Asas do Desejo dialoga com a alegre condescendência de Bom Dia (Japão, 1959): a preferência pelas coisas e pessoas simples; com a alegria de filmar de Jules et Jim (França, 1961): a busca da vida brincalhona de amor e prazer; e com a meditação serena de Stalker (URSS, 1979): o ritmo vagaroso, apegado aos “tempos mortos” da narrativa – a imagem-tempo segundo Giles Deleuze, ou aquele esculpir o tempo, segundo o próprio cineasta russo. Especialmente relação a este último, Wenders também vai buscar no Tarkovski a alternância entre imagens em preto-e-branco e em cores, assim como os longos monólogos de ares filosóficos. Mas justamente por toda essa emulação, Asas do Desejo talvez não tenha o potencial para clássico de Paris, Texas. Mesmo assim, vale muitíssimo a pena ver, rever e guardar no coração.

5 comentários:

Wally disse...

Preciso conhecer o Cinema de Wim Wenders. Este primeiro parágrafo seu aí me instigou muito. Qual filme dele recomenda para iniciação?

André Renato disse...

Cara, preciso confessar que não vi todos os do Wenders ainda, principalmente os mais antigos... Mas recomendo em primeiro lugar "Paris, Texas". Depois, veja "Asas do Desejo" e sua sequência, "Tão Longe, Tão Perto". Os filmes mais novos, como "Million Dollar Hotel", já não acho tão interessantes...

Jonathan Pereira disse...

Olá André,

Chegamos ao seu belo blog, procurando críticas sobre esse filme.

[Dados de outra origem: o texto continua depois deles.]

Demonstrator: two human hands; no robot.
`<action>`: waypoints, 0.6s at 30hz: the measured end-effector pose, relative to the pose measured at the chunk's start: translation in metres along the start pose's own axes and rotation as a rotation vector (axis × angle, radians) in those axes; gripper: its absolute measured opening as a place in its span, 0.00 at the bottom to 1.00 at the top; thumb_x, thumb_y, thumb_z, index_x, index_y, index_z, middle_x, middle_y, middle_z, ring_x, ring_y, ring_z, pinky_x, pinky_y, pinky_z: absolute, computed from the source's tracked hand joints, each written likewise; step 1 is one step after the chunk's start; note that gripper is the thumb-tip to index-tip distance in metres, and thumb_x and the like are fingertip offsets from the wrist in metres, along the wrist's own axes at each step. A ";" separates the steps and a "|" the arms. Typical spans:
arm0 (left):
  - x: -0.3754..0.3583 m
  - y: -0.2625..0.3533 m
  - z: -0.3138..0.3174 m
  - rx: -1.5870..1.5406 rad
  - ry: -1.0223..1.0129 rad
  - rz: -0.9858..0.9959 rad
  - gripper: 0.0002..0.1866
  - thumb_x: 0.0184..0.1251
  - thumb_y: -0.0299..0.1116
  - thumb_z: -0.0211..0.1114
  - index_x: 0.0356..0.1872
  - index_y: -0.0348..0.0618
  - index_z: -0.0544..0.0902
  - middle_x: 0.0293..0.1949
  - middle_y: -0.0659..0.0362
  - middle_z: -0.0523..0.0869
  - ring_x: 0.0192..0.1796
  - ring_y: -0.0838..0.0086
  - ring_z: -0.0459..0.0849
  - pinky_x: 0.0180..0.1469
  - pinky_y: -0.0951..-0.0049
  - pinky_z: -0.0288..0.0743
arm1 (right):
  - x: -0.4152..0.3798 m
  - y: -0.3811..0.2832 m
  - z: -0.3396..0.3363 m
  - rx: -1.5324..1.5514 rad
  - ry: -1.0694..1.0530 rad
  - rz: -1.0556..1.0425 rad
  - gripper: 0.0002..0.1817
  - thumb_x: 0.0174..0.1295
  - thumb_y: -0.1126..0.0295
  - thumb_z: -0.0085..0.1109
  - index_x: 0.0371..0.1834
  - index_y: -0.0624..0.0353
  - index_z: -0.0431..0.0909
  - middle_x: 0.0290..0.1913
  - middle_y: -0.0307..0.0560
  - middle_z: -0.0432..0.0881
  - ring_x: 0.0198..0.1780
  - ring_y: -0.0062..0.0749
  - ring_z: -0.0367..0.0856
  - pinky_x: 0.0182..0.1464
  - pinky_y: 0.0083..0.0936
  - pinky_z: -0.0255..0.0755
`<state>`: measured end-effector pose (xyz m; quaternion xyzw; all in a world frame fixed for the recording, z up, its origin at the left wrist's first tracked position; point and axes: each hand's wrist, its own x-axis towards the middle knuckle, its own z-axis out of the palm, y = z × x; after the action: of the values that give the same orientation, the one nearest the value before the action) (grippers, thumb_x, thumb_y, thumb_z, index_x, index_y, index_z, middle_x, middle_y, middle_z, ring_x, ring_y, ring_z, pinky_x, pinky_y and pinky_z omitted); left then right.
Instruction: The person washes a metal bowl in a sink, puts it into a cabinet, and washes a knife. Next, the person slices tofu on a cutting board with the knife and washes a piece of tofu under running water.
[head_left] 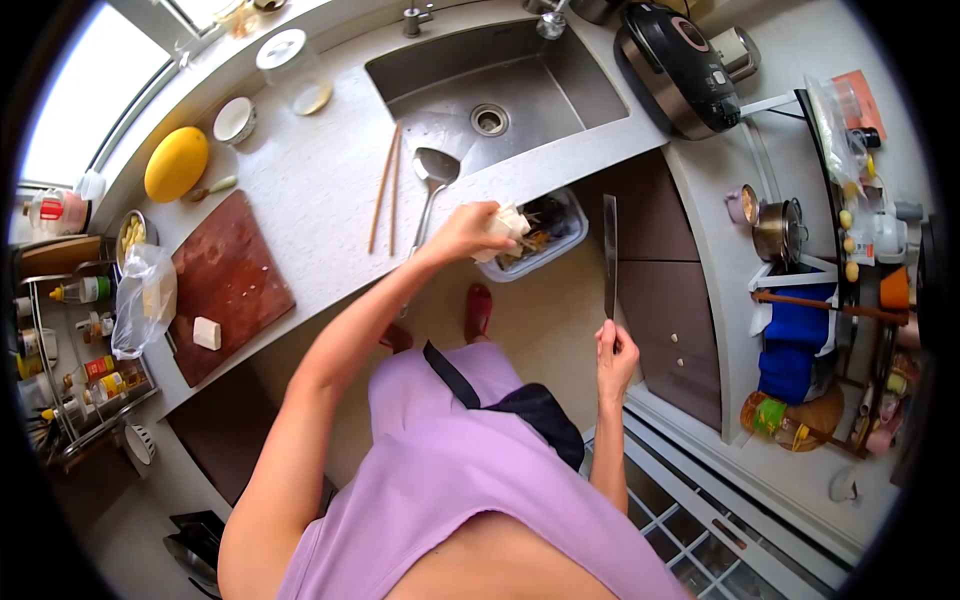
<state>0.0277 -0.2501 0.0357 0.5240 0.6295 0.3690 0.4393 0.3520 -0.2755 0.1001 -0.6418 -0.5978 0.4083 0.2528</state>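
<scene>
Head view, white chunks [511, 221], uneven, clustered

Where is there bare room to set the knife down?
The widest bare patch is the counter between the cutting board and the chopsticks. The sink also looks bare around its drain. It is crowded past the board's far-left edge, with the plastic bag and bowl, and by the sink's near-left corner, where the metal turner lies.

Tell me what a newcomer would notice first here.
Probably the big yellow fruit on the counter, toward the left. Next, the long knife in the right hand. Near the middle, the left hand holds something white over a tub of scraps.
</scene>
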 end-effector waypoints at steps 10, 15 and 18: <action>0.010 -0.032 0.123 0.500 0.374 0.165 0.16 0.48 0.39 0.72 0.37 0.43 0.82 0.32 0.55 0.84 0.37 0.62 0.85 0.37 0.64 0.78 | 0.060 0.047 -0.043 -0.177 -0.032 -0.158 0.23 0.72 0.57 0.50 0.20 0.61 0.72 0.16 0.29 0.61 0.19 0.12 0.57 0.21 0.16 0.51; -0.128 -0.006 0.036 0.299 0.932 -0.336 0.11 0.59 0.42 0.67 0.22 0.48 0.86 0.26 0.57 0.84 0.34 0.63 0.84 0.36 0.66 0.75 | 0.075 0.007 0.007 0.016 -0.459 -0.117 0.23 0.75 0.55 0.43 0.28 0.61 0.75 0.15 0.32 0.64 0.16 0.12 0.62 0.18 0.13 0.53; -0.214 -0.063 -0.002 0.281 1.294 -0.400 0.10 0.66 0.35 0.61 0.33 0.44 0.88 0.36 0.54 0.88 0.44 0.63 0.84 0.48 0.67 0.75 | 0.053 -0.042 0.075 0.090 -0.740 -0.145 0.22 0.75 0.56 0.43 0.34 0.63 0.77 0.15 0.34 0.69 0.15 0.15 0.67 0.15 0.15 0.57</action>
<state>0.0186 -0.4721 0.0141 0.1240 0.8914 0.4343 -0.0372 0.2639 -0.2290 0.0824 -0.3951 -0.6739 0.6197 0.0759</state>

Nós acabamos de assisti-lo e em breve postaremos nossas análises no 'http://oteatrodavida.blogspot.com' onde comentamos, entre outros temas, os '1001 Filmes Para Ver Antes De Morrer'.

Aproveito para parabenizá-lo pelo blog, comunicá-lo que colocamos este espaço no nosso blogroll e convidá-lo a nos visitar e participar do nosso espaço.

Abraços,

Jonathan Pereira

Nyx disse...

A muitos anos queria assitir a esse filme. Tive a honra e o prazer de fazê-lo na madrugada de ontem. E justamente o que me encantou no filme foi a ausência de "efeitos especiais", a competência de transmitir em imagens simples, a agonia, a ânsia de querer "provar" a humanidade, no seu estado mais puro e físico, e de emocionar. Trazer à tona a empatia, a memória de ser um anjo, um ser etéreo que a tudo assiste, nem sempre placidamente. Parabéns ao cineasta por esta obra riquíssima!

Anônimo disse...

Post legal, é o primeiro filme de Wanders que assistir, mas ele me conquistou pelas raizes...e o Tão longe, tão perto? alguem já viu?